■ WORK TO COMPLETE
Retype, without alteration, each line from the line containing "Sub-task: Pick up" to the final line of the records.

==========

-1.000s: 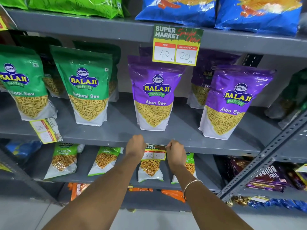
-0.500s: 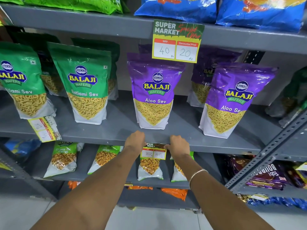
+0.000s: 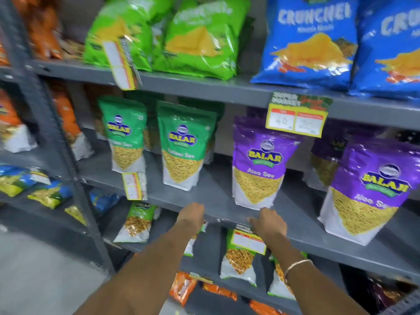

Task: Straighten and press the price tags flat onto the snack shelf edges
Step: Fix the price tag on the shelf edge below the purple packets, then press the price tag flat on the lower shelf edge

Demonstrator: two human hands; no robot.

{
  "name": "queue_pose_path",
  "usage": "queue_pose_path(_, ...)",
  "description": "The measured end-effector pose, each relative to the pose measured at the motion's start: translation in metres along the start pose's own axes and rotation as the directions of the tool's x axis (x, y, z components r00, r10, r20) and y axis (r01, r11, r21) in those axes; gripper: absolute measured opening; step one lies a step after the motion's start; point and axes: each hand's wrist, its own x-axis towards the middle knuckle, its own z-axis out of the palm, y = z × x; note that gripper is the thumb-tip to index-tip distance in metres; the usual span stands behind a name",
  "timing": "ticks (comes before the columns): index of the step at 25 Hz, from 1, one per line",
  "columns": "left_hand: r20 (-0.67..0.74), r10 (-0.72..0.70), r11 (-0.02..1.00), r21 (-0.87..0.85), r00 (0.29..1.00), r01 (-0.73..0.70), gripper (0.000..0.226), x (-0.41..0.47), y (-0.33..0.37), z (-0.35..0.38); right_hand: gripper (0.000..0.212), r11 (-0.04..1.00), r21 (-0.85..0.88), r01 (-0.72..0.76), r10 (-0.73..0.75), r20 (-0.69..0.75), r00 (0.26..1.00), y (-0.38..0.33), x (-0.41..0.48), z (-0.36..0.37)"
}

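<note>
Both hands at the middle shelf edge (image 3: 227, 220). Left hand (image 3: 192, 214), fingers curled, rests on the edge, holding nothing visible. Right hand (image 3: 269, 222), fingers spread, presses the top of a tilted price tag (image 3: 247, 241) hanging below the edge. Picture blurred.

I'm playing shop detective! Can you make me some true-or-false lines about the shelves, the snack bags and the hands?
1. Both hands, the left hand and the right hand, are at the middle shelf edge. True.
2. The purple bags say Aloo Sev. True.
3. The price tag beside the right hand is blue. False: it is yellow with white boxes.
4. The top shelf holds only orange bags. False: green bags and blue bags sit there.
5. The right wrist wears a bracelet. True.
</note>
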Motion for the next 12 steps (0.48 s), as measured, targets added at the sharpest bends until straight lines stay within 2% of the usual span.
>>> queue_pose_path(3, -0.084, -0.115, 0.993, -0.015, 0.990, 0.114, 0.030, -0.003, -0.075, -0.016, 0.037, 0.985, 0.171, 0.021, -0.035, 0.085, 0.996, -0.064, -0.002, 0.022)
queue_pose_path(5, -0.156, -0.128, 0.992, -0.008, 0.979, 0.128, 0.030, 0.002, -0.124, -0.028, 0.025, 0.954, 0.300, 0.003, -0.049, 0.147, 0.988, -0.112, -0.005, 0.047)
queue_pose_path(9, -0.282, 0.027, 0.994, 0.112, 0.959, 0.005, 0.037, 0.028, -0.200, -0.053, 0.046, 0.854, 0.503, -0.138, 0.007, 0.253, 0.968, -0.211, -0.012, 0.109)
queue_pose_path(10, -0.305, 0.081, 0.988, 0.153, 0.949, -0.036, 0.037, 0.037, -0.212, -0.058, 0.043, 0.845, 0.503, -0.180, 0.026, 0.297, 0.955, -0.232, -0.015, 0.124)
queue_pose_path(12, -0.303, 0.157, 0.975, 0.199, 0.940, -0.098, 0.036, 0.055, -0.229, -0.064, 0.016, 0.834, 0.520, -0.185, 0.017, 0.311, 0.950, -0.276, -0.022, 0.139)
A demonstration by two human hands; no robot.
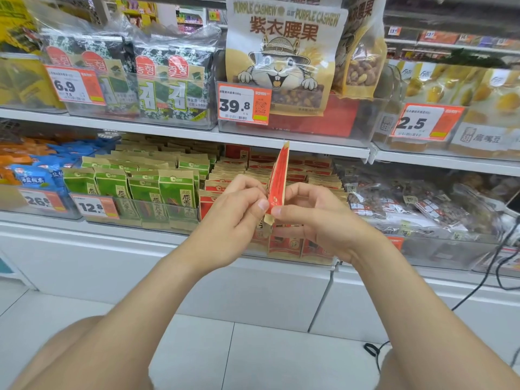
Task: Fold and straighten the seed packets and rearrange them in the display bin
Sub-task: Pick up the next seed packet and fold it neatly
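Both hands, left [239, 204] and right [306, 209], pinch one red packet [277, 178] edge-on, upright, before the bin [281, 249] of red packets.

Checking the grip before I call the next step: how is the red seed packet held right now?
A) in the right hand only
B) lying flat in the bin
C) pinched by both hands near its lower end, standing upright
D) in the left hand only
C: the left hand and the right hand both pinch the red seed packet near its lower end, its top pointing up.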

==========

■ SOLUTION TO THIS PROBLEM
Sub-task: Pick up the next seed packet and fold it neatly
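Both hands, left [239, 204] and right [306, 209], pinch one red packet [277, 178] edge-on, upright, before the bin [281, 249] of red packets.

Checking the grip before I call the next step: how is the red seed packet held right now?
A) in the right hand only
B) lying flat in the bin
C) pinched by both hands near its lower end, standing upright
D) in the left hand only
C: the left hand and the right hand both pinch the red seed packet near its lower end, its top pointing up.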

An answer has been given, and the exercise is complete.